16 Giugno 2021

Seguire i soldi: Corrado da Offida

Elvio Lunghi
Seguire i soldi: Corrado da Offida

Nel 1961 uscì nella rivista Paragone un articolo di Giovanni Previtali intitolato Una tavola del Maestro del Farneto a San Damiano, che pubblicava un dipinto antico conservato in San Damiano di Assisi che ritraeva una Madonna in trono col bambino benedicente e ai piedi il ritratto di un donatore in preghiera, vestito da frate francescano e con accanto la scritta “f[rate]r coradus”. Previtali identificò il donatore in fra Corrado da Offida, esponente moderato della fazione degli Spirituali, morto nel 1306 mentre predicava all’Isola che poi prese il nome di Bastia. Di conseguenza datò la tavola tra il 1296 e il 1306: tra vita e arte, dopo le storie della vita di san Francesco nella chiesa di Assisi – il modello che vi è seguito – e prima della morte di fra Corrado.  

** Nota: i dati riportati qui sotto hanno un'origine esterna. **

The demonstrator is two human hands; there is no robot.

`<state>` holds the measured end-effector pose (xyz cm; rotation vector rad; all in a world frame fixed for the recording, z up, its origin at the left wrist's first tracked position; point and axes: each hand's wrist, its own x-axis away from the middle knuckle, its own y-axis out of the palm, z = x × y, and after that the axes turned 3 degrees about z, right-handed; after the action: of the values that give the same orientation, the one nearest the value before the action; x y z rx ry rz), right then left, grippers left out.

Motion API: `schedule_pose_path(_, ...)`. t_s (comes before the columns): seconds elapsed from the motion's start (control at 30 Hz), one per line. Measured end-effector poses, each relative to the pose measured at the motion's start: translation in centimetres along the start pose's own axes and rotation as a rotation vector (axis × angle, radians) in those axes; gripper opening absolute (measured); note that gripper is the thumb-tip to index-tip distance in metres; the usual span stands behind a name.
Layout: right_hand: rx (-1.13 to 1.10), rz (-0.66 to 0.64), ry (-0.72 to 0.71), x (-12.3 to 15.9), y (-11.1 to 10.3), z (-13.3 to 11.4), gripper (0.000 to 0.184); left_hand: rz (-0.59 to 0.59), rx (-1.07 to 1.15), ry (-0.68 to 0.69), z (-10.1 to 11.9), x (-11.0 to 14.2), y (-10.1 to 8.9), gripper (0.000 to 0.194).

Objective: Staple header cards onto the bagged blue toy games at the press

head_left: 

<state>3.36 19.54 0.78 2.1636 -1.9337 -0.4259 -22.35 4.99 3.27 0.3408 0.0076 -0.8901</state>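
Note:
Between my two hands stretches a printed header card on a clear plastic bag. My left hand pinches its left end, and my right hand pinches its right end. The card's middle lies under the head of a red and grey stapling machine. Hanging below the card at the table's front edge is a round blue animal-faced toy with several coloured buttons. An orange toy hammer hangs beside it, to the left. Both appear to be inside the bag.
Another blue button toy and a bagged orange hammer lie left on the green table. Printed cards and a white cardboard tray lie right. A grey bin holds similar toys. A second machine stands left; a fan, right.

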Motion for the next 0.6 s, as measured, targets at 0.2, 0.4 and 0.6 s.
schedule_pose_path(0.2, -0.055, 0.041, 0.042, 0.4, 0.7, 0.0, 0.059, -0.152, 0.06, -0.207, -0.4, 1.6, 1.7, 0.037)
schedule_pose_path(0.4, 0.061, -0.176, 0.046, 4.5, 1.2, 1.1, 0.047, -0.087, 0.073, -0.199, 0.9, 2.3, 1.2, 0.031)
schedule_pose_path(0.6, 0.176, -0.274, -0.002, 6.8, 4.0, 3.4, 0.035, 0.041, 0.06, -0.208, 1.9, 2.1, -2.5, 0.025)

           Indipendentemente dallo pseudonimo col quale è noto il pittore, c’è chi lo chiama ‘Maestro del Farneto’ e chi lo chiama ‘Maestro della Croce di Gubbio’, il ritratto di Corrado da Offida ha la sua importanza, perché lega questo frate all’ingresso dei francescani in San Damiano. San Damiano ha una storia complicata, è una chiesa per la quale si sono dette tante bugie da chi ne rivendicava il possesso. Quando Francesco vi arrivò la prima volta, la trovò in rovina ma abitata da un prete, di conseguenza San Damiano apparteneva ai canonici di San Rufino. Ma quando pochi anni dopo Francesco vi sistemò Chiara alla ricerca di un nido, Chiara che non trovò requie finché non le riuscì di avere accanto a sé madre, sorelle e tutto il vicinato, ecco che Francesco la nominò badessa, e fu dunque possibile che alla sua morte le Damianite potessero rivendere la chiesa ai canonici di San Rufino, chiedendo in cambio la chiesa di San Giorgio per costruirvi la chiesa di Santa Chiara. Insomma Chiara aveva strillato fino in fondo povertà povertà, ma almeno casa l’aveva messa a nome suo: oggi neanche il reddito di cittadinanza le avrebbero dato. E invece i canonici della cattedrale, per dirlo in latinarum obtorto collo, accettarono lo scambio e si ripresero San Damiano che era già loro, cedendo San Giorgio che diventò Santa Chiara. Alessandro IV il 9 luglio 1257 li aveva minacciati rudemente di sospenderli dall’ufficio divino e di scomunicarli se non avessero dato immediata attuazione alla permuta. Ve ne dovete annà, aveva detto il signor papa in Roma.

            Partite le suore a chi passò San Damiano? Ai frati? Macché! E infatti nel 1288 San Damiano neanche compare in un diploma del vescovo Simone – un altro frate – che s’impegnava a difendere la libertà, i beni e i privilegi dei frati della sua diocesi. Fu allora che fu dipinto l’affresco che si vede nel catino absidale, con Maria tra san Rufino e san Damiano. Come a dire, Francesco e Chiara staranno in Paradiso, ma noi c’abbiamo i santi nostri in casa, scherza coi fanti e lascia stare i santi.     

            E ancora: in un testamento del 14 aprile 1300 fu segnalato un lascito di 40 soldi “pro opere” da farsi in San Damiano, ma distinto da altri lasciti per i frati dei luoghi di San Francesco, la Porziuncola, l’Isola, Santa Maria della Rocchicciola. Idem in un altro testamento dell’agosto 1303. Finalmente nell’agosto 1309 il Comune di Assisi accordò un’elemosina di 30 lire ai conventi di San Damiano, Santa Maria della Rocchicciola e dell’Isola. Era fatta, i frati erano entrati in San Damiano dove ci stanno ancora benché in affitto: la chiesa è di un inglese. Cosa era successo?

            La risposta è Corrado da Offida e lo prova un minuscolo fratino identificato dal nome ai piedi dell’immagine della Madonna. Il frate prega, Corrado fu un frate di santa vita che si portò appresso i racconti su san Francesco uditi dalla voce di fra Leone. I bastioli lo venerarono come se fosse un santo, finché i perugini non se lo portarono via nel 1320 per non essergli riuscito di rubare il corpo di san Francesco ai frati di Assisi. Si accontentarono della seconda scelta e fu allora che per ripicca neanche una tomba tutta sua gli dettero, lo misero in San Bernardino di Perugia nella stessa tomba del beato Egidio. Tanti conventi in vita, da morto gnente. Ma Egidio di Assisi era un tipo allegro e chiusi in quella cassa chissà quante risate avranno fatto.

Elvio Lunghi

Parlo di storia dell’arte agli studenti stranieri di Perugia.